朝ドラ『虎に翼』 前作『ブギウギ』との比較で見えてくる、シングルマザー それぞれの母娘関係
スズ子と寅子、それぞれの子育ての変化
スズ子と寅子の似ているようで異なる子育て環境と、それぞれに寄せられる視聴者からの声を見ていると本当に子育てには正解というものがないのだと気づかされる。だが正解やマニュアルがないからこそ、スズ子も寅子も自分らしいやり方で少しずつ子どもへの向き合い方を変化させていった。 スズ子は愛子に反抗的な態度をとられても、「それならば」といきなり距離を置いて仕事に没頭することはしない。そのかわり、これまで以上に真っ直ぐに「ワテの子でいてくれてありがとう。大好きやで」と気持ちを伝えるようになった。口喧嘩が多く言葉ですれ違うことが多かったスズ子と愛子だが、結果的に心の距離を近づけたのも”言葉”であった。 そして寅子も新潟に引っ越したからといって、いきなり優未とのコミュニケーションが活発になったわけではない。ただこれまで無意識の内に自分の理想を押し付けていたことを反省し、優未の考えや価値観を尊重するようになった。

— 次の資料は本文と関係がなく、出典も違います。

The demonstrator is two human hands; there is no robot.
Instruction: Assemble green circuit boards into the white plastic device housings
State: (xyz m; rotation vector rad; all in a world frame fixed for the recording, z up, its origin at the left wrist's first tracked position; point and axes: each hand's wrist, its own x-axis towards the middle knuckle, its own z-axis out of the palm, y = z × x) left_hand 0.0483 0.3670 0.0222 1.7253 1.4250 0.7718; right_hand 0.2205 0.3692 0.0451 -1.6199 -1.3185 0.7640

「友達がいない」と言った優未に無理やり友達を作らせるのではなく、「心の拠り所は友達じゃなくていい」と伝えたのもその一つだろう。寅子が裁判官として個人の尊厳を追求してきたからこそ、優未と一人の人間として対等に向き合っているのが伝わってくる。 主人公が母になる過程を見届けられるのは、朝ドラの醍醐味の一つだ。色々な親子の形を示し続ける朝ドラの歴史の中で、『虎に翼』寅子と優未はこれからどんな親子になっていくのだろうか。自分自身の父母や子、これから出会うかもしれないまだ見ぬ家族のことを考えながら、二人の成長を見届けていきたい。